Description
Bug Report
Setup
CometBFT version: v0.38.17
Have you tried the latest version: no (but the code is the same as main
at 8583452
)
ABCI app: https://github.com/provenance-io/provenance
Environment:
- OS: Mac and Ubuntu
- Install tools: ??
- Others: ??
node command runtime flags: ??
Config
N/A
What happened?
Background: To start up a new node, our common practice is to copy the data directory of another node, then start the new node with that and let it catch back up. That data directory might be up to a day old, though, which means its got up to 20,000 blocks to replay before being back in the game.

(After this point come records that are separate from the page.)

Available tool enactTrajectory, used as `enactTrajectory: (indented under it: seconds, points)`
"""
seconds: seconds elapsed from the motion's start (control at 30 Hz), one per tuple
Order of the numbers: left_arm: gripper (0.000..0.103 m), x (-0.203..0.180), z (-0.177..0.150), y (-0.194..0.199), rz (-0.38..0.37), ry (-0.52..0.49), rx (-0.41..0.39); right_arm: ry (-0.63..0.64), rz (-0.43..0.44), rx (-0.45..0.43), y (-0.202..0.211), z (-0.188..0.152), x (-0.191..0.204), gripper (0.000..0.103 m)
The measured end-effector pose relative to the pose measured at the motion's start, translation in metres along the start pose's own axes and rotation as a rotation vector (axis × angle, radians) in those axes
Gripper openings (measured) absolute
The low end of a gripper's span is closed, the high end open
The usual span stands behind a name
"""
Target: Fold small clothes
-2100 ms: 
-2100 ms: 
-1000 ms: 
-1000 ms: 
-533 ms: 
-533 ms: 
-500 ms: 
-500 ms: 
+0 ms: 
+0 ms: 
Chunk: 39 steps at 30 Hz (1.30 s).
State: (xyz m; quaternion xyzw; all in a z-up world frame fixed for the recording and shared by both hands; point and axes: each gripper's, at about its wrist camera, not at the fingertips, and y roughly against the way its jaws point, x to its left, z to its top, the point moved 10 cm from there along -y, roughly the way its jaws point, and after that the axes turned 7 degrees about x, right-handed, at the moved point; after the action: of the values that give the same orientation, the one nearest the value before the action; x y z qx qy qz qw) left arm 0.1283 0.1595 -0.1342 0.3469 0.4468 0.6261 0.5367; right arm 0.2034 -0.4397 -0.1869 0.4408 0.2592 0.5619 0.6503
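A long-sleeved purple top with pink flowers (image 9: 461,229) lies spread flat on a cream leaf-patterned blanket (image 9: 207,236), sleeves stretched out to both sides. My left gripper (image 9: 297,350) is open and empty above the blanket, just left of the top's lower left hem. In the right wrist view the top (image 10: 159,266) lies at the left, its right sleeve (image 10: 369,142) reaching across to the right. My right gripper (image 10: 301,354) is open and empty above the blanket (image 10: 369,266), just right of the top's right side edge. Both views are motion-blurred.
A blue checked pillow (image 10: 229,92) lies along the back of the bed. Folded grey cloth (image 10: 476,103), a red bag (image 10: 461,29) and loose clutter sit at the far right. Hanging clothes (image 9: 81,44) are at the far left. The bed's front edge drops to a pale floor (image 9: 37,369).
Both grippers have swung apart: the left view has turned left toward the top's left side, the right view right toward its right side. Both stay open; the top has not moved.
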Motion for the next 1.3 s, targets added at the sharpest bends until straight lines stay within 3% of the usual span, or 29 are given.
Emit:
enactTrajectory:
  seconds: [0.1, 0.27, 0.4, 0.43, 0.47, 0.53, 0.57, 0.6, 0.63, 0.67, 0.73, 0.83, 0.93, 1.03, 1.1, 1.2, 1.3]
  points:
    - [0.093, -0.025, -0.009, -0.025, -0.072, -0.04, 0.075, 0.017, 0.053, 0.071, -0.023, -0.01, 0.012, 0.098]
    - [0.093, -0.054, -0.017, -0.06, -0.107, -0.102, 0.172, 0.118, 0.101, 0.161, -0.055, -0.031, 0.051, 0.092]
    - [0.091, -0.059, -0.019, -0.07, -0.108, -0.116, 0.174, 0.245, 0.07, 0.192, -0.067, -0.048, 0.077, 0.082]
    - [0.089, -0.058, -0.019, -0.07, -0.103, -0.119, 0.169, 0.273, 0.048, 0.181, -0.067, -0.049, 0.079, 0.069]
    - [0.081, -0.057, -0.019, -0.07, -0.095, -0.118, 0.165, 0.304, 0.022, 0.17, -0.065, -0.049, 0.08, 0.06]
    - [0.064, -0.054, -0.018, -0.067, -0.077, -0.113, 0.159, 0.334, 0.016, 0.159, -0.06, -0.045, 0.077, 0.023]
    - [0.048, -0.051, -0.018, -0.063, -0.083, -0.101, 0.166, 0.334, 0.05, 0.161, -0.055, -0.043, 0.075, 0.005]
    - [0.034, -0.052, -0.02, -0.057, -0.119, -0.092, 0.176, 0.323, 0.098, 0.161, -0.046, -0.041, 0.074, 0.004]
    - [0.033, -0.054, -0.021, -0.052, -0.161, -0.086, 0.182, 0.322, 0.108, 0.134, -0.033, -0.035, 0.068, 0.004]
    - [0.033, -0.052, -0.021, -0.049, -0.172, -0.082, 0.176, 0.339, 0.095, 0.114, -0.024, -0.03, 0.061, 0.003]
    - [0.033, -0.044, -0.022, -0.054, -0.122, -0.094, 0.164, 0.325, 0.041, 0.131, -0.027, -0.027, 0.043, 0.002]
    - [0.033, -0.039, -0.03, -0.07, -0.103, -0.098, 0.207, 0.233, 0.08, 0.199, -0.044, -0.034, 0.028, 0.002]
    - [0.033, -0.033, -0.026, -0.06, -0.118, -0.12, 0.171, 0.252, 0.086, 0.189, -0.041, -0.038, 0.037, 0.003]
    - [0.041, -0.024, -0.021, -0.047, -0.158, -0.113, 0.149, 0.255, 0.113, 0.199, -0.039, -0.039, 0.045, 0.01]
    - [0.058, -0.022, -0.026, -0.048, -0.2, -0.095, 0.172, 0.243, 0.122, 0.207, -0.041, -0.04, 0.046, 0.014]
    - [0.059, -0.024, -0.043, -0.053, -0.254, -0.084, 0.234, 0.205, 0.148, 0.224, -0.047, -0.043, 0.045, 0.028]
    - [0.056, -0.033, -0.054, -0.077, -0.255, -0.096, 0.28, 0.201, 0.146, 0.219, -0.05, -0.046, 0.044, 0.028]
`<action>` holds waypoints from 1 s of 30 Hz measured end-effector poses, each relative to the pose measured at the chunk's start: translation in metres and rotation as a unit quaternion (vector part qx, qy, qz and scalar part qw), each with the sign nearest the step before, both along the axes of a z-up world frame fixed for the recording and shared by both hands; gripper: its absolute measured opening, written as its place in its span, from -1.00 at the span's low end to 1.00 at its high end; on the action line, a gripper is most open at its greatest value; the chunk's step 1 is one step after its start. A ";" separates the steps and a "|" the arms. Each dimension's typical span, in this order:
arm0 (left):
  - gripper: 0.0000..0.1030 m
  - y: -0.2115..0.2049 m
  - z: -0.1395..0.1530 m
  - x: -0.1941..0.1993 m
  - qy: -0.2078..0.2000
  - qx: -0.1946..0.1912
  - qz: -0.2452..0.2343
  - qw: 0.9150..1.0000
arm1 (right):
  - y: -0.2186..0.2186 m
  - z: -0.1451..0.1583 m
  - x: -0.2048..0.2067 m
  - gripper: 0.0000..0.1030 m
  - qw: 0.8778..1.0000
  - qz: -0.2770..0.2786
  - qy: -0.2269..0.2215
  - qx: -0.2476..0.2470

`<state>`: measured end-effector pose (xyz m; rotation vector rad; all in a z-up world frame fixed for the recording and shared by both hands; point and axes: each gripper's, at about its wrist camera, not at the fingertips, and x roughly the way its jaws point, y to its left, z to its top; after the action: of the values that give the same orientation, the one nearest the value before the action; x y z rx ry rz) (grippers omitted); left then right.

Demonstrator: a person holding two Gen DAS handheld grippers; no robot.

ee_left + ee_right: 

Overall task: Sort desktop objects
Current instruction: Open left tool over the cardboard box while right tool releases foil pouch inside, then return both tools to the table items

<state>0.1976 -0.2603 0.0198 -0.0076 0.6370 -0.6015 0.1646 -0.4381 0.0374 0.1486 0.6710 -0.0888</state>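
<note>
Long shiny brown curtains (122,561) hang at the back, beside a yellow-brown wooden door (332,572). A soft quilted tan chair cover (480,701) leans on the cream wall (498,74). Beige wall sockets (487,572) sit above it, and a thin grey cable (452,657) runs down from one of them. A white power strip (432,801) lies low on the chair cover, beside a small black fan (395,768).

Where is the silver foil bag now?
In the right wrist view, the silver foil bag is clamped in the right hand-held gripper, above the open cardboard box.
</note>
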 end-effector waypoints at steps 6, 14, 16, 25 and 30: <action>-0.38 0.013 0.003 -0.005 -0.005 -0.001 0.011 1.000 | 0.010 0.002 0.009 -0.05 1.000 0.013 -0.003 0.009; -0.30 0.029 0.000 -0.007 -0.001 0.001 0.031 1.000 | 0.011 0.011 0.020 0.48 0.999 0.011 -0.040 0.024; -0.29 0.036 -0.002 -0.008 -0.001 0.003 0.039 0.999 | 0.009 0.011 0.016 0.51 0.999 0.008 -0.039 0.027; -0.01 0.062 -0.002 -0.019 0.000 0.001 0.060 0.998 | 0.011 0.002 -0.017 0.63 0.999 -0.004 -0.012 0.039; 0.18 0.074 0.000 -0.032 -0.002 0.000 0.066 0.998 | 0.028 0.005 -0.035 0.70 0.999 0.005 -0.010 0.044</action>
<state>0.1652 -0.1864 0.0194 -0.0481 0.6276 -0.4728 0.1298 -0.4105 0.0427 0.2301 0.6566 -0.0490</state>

The problem we have is that our testnet (and mainnet sometimes too) has a lot of consecutive blocks without any Txs. There isn't very much data in those blocks, though, and there's a decent amount of overhead to process the empty block which results in a low "data rate". It regularly gets "slow" enough that the peer gets stopped because "peer is not sending us data fast enough
". It then just sits there doing nothing for a minute or two before it decides to try again. Then it quickly runs through a chunk of blocks until this bug gets triggered again.
It's so bad that it's sometimes impossible for a node to ever catch up; new blocks are being created faster than the node is getting the old ones (because it spends a lot of time doing nothing).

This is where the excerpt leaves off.